Details for Mission San Francisco de la Espada Dam, Ditch and Aqueduct

Historical Marker — Atlas Number 5029003412

Data

Marker Number 3412
Atlas Number 5029003412
Marker Title Mission San Francisco de la Espada Dam, Ditch and Aqueduct
Index Entry Mission San Francisco de la Espada Dam, Ditch and Aqueduct
Address 10040 Espada Rd
City San Antonio
County Bexar
UTM Zone 14
UTM Easting 552255
UTM Northing 3244958
Subject Codes missions; water topics
Marker Year 1969
Recorded Texas Historic Landmark Yes
Marker Location Espada Road
Private Property No
Marker Condition In Situ
Marker Size 27" x 42"
Marker Text Water was vital to the permanency of San Francisco de la Espada Mission, therefore Franciscan missionaries built a dam, irrigation ditch, and aqueduct.
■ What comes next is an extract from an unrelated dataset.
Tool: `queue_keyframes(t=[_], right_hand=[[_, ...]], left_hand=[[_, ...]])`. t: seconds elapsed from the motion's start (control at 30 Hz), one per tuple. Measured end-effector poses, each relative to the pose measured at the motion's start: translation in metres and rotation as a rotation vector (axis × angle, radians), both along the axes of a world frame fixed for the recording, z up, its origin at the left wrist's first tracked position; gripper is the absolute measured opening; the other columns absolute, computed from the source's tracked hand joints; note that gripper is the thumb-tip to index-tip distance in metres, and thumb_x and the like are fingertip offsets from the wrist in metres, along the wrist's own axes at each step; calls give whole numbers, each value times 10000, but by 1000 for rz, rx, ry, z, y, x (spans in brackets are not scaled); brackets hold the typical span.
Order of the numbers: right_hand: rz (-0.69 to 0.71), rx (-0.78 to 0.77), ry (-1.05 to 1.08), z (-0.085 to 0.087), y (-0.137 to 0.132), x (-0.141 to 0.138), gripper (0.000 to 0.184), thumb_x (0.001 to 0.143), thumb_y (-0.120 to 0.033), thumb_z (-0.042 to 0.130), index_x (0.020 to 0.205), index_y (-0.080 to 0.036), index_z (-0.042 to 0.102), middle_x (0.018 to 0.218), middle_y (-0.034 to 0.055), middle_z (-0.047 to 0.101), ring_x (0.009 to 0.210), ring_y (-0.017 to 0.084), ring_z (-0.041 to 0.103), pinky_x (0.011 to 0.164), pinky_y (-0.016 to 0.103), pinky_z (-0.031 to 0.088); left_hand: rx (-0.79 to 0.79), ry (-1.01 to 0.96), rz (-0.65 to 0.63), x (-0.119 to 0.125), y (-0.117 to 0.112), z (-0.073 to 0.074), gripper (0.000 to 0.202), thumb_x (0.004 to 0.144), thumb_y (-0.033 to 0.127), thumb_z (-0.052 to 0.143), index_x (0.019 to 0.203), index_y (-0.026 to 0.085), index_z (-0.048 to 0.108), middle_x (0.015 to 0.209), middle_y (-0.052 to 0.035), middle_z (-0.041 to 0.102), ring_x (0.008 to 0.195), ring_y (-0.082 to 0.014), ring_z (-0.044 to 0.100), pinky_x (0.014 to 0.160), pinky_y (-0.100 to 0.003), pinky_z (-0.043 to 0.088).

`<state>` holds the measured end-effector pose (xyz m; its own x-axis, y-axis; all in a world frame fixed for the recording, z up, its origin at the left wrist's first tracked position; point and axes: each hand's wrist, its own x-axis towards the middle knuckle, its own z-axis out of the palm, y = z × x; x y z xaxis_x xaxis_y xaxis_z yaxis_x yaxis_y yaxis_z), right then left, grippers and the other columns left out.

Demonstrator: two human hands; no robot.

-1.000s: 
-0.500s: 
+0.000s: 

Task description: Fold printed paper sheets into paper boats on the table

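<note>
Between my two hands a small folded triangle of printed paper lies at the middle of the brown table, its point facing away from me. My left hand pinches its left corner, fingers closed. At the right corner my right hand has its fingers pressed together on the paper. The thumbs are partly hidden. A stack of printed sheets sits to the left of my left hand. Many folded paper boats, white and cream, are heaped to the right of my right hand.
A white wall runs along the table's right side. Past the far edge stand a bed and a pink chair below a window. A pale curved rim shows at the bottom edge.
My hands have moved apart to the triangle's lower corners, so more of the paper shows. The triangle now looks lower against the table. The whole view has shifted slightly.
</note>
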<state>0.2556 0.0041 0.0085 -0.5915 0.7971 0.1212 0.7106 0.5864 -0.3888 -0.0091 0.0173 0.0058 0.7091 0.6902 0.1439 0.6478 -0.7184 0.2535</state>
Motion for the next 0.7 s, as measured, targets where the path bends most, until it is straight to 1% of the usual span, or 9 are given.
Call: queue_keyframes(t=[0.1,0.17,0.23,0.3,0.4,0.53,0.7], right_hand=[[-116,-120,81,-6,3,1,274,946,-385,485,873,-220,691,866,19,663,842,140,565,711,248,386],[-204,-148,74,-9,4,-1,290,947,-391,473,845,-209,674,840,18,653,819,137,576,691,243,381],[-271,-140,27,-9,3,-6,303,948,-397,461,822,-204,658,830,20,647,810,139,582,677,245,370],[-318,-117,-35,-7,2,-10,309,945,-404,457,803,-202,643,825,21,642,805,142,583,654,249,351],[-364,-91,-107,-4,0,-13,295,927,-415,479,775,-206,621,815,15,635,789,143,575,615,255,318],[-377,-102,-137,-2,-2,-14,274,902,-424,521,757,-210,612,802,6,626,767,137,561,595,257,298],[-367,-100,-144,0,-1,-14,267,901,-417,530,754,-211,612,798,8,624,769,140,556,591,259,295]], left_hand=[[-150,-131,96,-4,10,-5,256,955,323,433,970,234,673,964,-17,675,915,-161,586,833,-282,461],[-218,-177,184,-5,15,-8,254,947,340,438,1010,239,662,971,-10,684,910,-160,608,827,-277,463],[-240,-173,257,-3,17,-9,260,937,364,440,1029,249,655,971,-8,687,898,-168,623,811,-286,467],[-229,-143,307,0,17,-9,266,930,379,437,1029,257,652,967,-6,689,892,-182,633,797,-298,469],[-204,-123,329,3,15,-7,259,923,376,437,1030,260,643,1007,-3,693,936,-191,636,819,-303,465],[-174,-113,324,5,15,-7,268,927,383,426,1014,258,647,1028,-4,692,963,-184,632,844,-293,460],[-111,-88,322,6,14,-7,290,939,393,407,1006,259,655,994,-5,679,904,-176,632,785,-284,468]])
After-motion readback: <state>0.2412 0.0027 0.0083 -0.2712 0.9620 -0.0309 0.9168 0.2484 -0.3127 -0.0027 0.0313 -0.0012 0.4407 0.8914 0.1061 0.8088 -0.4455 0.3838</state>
The 270 foot dam rose eight feet above a rock ledge crossing the San Antonio River, the lime salts of which gradually cemented gravel, rocks, and layers of brush which formed the dam, regarded as an engineering feat as it curved "the wrong way". Water transported by Espada ditch crossed Piedras Creek via this aqueduct on which construction continued from 1740 to 1745. According to tradition, goat's milk served as a cementing agent in the mortar used in Espada Aqueduct, the only such structure in the United States. Relative prosperity followed for a generation as this alluvial valley produced crops of maize, beans, melons, calabashes, sweet potatoes, and cotton, but deterioration had set in at Espada before the secularization of the mission in 1794, when only fifteen sick or aged Indians remained in the mission. Even so, dam, ditch, and aqueduct survived nearly a century of Indian attacks, ravaging floods, and controversy, both secular and clerical. The ditch had fallen into disuse for some fifteen years when, in 1895, the newly formed Espada Ditch Company repaired the dam, and enlarged the ditch while changing its course. When disaster again threatened to overtake this singular Spanish-American colonial irrigation project, in 1941 the San Antonio Conservation Society purchased this property to insure its preservation. Further assurance came in 1965, when the United States Department of Interior designated Espada Aqueduct as a Registered National Historic Landmark.